EXERCISE DESCRIPTION:
Please restate the data word for word, in full.

DATA SHOWN:
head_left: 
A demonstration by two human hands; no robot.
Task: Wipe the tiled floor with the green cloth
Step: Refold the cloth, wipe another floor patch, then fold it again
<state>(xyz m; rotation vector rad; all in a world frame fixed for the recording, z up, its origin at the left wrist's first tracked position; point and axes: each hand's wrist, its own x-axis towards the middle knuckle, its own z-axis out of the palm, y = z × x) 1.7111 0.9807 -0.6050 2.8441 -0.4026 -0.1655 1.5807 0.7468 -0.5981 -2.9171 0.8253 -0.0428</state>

TASK ANSWER:
head_left: 
A demonstration by two human hands; no robot.
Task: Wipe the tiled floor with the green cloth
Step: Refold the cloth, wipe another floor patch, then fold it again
<state>(xyz m; rotation vector rad; all in a world frame fixed for the recording, z up, its origin at the left wrist's first tracked position; point and axes: each hand's wrist, its own x-axis towards the middle knuckle, its own z-axis out of the palm, y = z × x) 1.7111 0.9807 -0.6050 2.8441 -0.4026 -0.1655 1.5807 0.7468 -0.5981 -2.9171 0.8253 -0.0428</state>

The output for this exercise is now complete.